## Requirement
Every line of the listing below should be written out exactly.

## Raw data
::::

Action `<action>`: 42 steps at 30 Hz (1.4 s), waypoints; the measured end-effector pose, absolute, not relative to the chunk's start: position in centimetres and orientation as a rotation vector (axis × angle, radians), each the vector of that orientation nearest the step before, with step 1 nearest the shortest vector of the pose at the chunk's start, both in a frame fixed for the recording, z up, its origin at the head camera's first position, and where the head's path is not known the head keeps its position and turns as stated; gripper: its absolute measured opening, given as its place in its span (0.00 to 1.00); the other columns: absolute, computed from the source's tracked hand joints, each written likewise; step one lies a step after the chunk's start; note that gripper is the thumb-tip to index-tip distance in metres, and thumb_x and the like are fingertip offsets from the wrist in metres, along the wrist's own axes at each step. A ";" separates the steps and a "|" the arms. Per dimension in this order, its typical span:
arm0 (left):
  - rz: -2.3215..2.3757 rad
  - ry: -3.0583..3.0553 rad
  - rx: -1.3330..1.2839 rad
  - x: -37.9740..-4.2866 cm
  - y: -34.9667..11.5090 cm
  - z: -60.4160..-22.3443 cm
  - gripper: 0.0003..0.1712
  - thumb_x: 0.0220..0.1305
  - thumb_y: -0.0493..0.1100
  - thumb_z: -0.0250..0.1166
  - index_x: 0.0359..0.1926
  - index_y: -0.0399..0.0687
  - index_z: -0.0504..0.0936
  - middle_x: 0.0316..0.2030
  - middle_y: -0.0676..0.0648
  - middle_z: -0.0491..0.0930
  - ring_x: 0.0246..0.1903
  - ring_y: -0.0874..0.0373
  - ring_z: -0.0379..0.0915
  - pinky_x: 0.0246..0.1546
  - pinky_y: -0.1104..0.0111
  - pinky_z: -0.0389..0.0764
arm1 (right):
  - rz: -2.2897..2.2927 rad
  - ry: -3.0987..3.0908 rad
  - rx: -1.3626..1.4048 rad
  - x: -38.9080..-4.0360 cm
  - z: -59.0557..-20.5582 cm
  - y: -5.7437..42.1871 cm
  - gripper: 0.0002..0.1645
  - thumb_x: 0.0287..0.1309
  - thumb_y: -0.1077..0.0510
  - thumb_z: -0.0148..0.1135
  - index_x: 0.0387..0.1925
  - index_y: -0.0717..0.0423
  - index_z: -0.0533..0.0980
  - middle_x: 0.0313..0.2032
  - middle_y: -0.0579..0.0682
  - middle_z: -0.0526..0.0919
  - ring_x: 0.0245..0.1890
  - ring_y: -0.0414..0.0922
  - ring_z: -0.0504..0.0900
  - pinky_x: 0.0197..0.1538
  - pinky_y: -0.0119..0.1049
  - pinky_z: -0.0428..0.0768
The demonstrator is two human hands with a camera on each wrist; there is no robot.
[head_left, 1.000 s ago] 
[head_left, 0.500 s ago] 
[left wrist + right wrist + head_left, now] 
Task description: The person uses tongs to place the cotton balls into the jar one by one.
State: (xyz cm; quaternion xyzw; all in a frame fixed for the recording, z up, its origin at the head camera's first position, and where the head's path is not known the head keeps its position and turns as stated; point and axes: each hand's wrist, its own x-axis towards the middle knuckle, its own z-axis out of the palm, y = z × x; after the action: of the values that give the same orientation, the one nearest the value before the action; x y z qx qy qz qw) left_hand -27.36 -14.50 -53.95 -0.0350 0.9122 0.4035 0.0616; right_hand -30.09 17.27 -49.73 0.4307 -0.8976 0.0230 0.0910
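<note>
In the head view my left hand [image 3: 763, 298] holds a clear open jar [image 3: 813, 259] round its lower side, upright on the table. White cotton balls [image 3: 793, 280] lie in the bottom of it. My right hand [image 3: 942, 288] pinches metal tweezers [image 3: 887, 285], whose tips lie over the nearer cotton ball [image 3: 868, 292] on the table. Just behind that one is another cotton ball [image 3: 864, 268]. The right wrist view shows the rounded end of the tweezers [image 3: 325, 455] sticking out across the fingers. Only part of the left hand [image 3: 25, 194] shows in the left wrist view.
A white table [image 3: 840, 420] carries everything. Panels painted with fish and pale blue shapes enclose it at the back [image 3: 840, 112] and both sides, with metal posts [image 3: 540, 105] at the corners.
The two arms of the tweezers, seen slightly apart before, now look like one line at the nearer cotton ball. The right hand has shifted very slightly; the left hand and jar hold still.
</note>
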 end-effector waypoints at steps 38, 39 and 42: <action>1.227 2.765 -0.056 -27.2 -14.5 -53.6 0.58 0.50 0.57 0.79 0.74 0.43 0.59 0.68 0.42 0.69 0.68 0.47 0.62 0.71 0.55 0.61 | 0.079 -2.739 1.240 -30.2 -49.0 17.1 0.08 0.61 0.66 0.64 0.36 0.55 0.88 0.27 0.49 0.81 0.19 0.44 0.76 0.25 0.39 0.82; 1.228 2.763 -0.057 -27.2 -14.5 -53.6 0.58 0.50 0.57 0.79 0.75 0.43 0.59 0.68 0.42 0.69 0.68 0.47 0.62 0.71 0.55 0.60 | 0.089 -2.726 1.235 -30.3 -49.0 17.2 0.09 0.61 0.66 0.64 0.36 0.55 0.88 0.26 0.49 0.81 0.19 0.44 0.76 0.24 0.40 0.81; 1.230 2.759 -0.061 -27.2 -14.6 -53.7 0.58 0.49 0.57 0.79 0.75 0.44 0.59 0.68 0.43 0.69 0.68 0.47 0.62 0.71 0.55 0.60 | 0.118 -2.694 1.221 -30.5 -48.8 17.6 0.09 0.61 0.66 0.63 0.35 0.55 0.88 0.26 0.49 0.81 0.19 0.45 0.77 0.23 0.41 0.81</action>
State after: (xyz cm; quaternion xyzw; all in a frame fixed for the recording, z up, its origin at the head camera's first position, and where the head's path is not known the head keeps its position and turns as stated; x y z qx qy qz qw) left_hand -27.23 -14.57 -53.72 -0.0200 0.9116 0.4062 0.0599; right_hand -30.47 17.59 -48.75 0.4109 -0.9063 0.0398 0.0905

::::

## Result of the task
Action `<action>`: 42 steps at 30 Hz (1.4 s), waypoints; the measured end-effector pose, absolute, not relative to the chunk's start: position in centimetres and orientation as a rotation vector (axis × angle, radians), each the vector of that orientation nearest the step before, with step 1 nearest the shortest vector of the pose at the chunk's start, both in a frame fixed for the recording, z up, its origin at the head camera's first position, and where the head's path is not known the head keeps its position and turns as stated; gripper: its absolute measured opening, given as its place in its span (0.00 to 1.00); the other columns: absolute, computed from the source's tracked hand joints, each written likewise; step one lies a step after the chunk's start; note that gripper is the thumb-tip to index-tip distance in metres, and thumb_x and the like are fingertip offsets from the wrist in metres, along the wrist's own axes at each step. A ";" separates the steps and a "|" the arms. Per dimension in this order, its typical span:
arm0 (left):
  - rz: -2.3215..2.3757 rad
  - ry: -3.0583..3.0553 rad
  - rx: -1.3330..1.2839 rad
  - x: -37.9740..-4.2866 cm
  - y: -34.9667..11.5090 cm
  - z: -60.4160..-22.3443 cm
  - gripper: 0.0003..0.1712
  - thumb_x: 0.0220..0.1305
  - thumb_y: -0.0493..0.1100
  - thumb_z: -0.0250..0.1166
  - index_x: 0.0359..0.1926
  - index_y: -0.0399..0.0687
  - index_z: -0.0504..0.0936
  - middle_x: 0.0316..0.2030
  - middle_y: -0.0676..0.0648
  - middle_z: -0.0491..0.0930
  - ring_x: 0.0246..0.1903
  - ring_y: -0.0874..0.0373
  - ring_z: -0.0379..0.0915
  - pinky_x: 0.0246..0.1546
  - pinky_y: -0.1104..0.0111
  - pinky_z: -0.0389..0.0764
arm1 (right):
  - rz: -2.2897..2.2927 rad
  - ry: -3.0987..3.0908 rad
  - rx: -1.3626..1.4048 rad
  - x: -38.9080..-4.0360 cm
  - z: -59.0557..-20.5582 cm
  - y: -5.7437..42.1871 cm
  - gripper: 0.0002..0.1645
  - thumb_x: 0.0287..0.1309
  - thumb_y: -0.1077..0.0510
  - thumb_z: -0.0148..0.1135
  - index_x: 0.0387..0.1925
  - index_y: -0.0717..0.0423
  - index_z: -0.0533..0.0980
  - middle_x: 0.0313..0.2032
  - middle_y: -0.0579..0.0682
  - middle_z: -0.0526..0.0919
  - ring_x: 0.0245..0.1890
  - ring_y: -0.0414..0.0922
  - ring_z: -0.0504..0.0900
  - pinky_x: 0.0197..0.1538
  - pinky_y: -0.0119..0.1049
  - pinky_z: -0.0428..0.0768
The demonstrator is two human hands with a camera on each wrist; there is no robot.
[head_left, 1.000 s ago] 
[head_left, 0.500 s ago] 
[left wrist + right wrist + head_left, now] 
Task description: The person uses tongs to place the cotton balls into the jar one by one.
State: (xyz cm; quaternion xyzw; all in a frame fixed for the recording, z up, its origin at the head camera's first position, and where the head's path is not known the head keeps its position and turns as stated; point and axes: each hand's wrist, its own x-axis towards the middle knuckle, its own z-axis out of the palm, y = z × x; after the action: of the values that give the same orientation, the one nearest the value before the action; x y z qx qy qz qw) left_hand -27.36 -14.50 -53.95 -0.0350 0.9122 0.4035 0.0616; right_hand -30.09 17.27 -49.73 0.4307 -0.8976 0.0230 0.0910
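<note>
In the head view my left hand [image 3: 763, 298] holds a clear open jar [image 3: 813, 259] round its lower side, upright on the table. White cotton balls [image 3: 793, 280] lie in the bottom of it. My right hand [image 3: 942, 288] pinches metal tweezers [image 3: 887, 285], whose tips lie over the nearer cotton ball [image 3: 868, 292] on the table. Just behind that one is another cotton ball [image 3: 864, 268]. The right wrist view shows the rounded end of the tweezers [image 3: 325, 455] sticking out across the fingers. Only part of the left hand [image 3: 25, 194] shows in the left wrist view.
A white table [image 3: 840, 420] carries everything. Panels painted with fish and pale blue shapes enclose it at the back [image 3: 840, 112] and both sides, with metal posts [image 3: 540, 105] at the corners.
The two arms of the tweezers, seen slightly apart before, now look like one line at the nearer cotton ball. The right hand has shifted very slightly; the left hand and jar hold still.
</note>
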 end-effector waypoints at steps 38, 39 and 42: <action>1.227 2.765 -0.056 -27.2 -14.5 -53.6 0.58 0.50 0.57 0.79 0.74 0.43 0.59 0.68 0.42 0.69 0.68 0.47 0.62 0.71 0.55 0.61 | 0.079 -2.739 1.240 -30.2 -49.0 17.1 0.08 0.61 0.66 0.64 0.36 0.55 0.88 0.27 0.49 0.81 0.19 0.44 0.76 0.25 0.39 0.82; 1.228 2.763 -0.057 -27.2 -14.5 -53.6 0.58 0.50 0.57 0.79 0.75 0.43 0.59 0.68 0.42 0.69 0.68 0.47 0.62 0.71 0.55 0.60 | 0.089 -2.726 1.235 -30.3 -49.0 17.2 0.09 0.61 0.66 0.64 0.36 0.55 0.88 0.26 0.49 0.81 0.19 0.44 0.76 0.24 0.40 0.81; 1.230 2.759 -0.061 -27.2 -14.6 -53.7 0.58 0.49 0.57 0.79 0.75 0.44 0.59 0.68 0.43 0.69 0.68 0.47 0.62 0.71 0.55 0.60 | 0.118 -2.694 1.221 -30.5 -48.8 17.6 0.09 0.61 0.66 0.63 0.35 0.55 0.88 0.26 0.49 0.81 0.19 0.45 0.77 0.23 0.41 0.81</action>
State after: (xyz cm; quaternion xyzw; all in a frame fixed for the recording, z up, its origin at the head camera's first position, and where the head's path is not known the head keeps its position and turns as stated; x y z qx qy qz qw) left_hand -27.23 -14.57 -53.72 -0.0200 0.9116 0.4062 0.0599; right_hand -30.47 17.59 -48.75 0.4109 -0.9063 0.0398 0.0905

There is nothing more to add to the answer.